I don’t know all that much about the Great Lake Swimmers.  I have heard of them (for years), but never actually heard them, I guess.

They are a five piece who play thoughtful folk songs.  Their tempo is varied with some upbeat songs and a few slower ones.

The lead singer is Tony Dekker and when he is joined by violinist Miranda Mulholland on vocals their harmonies are quite lovely.

“Think That You Might Be Wrong” is a slower song with a kind of sad violin and great harmonies.

“Put There By the Land” has a kind of fun build up with everybody “warming up” making strange sounds especially the guitar and drums, before the song kicks in properly.  The addition of the pizzicato violin really elevates the song.  I love the way in ended kind of noisily with some thundering drums as it segues into “Pulling on a Line.”

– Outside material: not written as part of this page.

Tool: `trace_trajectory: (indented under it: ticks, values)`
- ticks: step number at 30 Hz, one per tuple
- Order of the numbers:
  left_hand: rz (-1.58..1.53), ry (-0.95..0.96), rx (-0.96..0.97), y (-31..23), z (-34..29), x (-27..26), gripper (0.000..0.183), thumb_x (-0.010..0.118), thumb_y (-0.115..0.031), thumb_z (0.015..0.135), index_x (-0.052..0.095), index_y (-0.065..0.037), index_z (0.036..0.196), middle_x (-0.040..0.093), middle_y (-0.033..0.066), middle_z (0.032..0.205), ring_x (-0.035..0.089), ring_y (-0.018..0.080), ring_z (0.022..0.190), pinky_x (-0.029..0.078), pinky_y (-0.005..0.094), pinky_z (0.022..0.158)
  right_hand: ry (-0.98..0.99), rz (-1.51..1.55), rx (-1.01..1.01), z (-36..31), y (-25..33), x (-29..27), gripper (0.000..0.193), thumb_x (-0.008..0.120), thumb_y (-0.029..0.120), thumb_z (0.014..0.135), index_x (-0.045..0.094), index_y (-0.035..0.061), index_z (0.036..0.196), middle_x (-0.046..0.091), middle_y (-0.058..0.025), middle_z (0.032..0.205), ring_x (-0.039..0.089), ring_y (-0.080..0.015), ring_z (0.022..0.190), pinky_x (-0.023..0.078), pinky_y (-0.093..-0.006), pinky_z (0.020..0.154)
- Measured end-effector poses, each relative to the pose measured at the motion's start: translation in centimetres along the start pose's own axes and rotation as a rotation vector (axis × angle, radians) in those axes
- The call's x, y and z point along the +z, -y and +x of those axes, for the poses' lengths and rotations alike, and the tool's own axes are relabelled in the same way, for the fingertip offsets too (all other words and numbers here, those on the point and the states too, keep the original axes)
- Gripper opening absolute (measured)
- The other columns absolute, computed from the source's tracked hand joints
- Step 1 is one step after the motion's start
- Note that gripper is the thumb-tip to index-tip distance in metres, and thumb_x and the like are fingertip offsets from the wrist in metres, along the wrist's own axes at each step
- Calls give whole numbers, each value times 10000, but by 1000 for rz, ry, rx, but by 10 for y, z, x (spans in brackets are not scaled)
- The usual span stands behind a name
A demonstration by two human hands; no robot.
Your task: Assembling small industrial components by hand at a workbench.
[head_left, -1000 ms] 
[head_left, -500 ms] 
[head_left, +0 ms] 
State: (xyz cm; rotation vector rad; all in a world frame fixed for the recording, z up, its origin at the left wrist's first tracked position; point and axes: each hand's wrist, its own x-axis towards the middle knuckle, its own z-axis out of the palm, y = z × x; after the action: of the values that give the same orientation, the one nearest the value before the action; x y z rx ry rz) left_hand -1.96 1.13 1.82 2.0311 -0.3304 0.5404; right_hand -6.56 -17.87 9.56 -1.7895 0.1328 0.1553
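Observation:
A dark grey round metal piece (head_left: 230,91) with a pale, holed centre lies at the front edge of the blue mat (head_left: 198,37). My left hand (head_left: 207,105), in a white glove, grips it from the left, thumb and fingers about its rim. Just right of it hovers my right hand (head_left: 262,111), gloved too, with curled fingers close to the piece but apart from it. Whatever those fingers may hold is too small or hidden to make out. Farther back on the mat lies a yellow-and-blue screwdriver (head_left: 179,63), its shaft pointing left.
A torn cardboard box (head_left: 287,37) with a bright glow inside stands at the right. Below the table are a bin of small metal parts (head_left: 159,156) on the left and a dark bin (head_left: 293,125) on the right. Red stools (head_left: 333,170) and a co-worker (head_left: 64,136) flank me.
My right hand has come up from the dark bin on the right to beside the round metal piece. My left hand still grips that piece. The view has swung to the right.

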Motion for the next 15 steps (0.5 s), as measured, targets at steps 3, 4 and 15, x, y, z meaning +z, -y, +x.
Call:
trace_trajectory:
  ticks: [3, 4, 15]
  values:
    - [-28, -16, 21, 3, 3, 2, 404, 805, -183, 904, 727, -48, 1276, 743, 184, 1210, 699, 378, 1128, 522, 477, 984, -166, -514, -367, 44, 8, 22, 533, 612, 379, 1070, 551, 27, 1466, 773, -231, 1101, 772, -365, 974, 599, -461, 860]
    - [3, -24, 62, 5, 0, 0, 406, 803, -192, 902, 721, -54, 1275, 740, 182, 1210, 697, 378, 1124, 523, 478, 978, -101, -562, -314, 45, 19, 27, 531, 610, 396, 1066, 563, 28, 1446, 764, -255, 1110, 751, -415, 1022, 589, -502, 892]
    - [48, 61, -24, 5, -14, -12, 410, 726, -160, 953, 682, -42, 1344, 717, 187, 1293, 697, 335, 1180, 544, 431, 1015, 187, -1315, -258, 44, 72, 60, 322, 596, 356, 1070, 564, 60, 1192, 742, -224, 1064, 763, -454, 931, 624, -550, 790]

“Your Rocky Spine” opens with a banjo (Erik Arnesen) and changes the tone of the music–Dekker’s voice seems a bit higher too.

“Everything is Moving So Fast” opens with a cool mini drum solo (Joshua Van Tassel)–not a show off solo just a cool rhythmic exploration that leads to the quiet thoughtful lyrics.   There’s some wonderful harmony vocals from Miranda at the end as well as a little upright bass solo (Bret Higgins).

They brought in a string quartet to play with them, although I can’t tell if it make much of a difference since they already have a violin.

They end with “I am Part of a Large Family” which opens with another “warming up intro” which is fun.  It’s builds to a wild and fun climax with a ripping violin solo.  An excellent show ender.

These guys should certainly be in heavier rotation on folk shows.

[READ: March 20, 2018] Evil Librarian

Sarah was reading the sequel to this book (Revenge of the Evil Librarian) and I thought it sounded pretty funny.  So she encouraged me to read the first one.

I really enjoyed the combination of teen romance and demonic villianry.  There’s an obvious antecedent in Buffy, but this goes in very different directions.

I also enjoyed the way the story was paced.  The book felt very long–which I know is a contradiction–and could have been a lot shorter.  But I think the stuff that fleshed it out was what made it so much fun, so I’m glad it wasn’t shorter

It opens on our heroine Cynthia.  She is crushing hard on Ryan.  Ryan is like TV sitcom architect/kindergarten teacher–jobs that people have that work well in sitcoms but that no one really has in real life).  He is a jock who loves musical theater.  He hangs out with all of his jock friends.  But he has an amazing voice and is the lead in the school’s upcoming production of Sweeney Todd.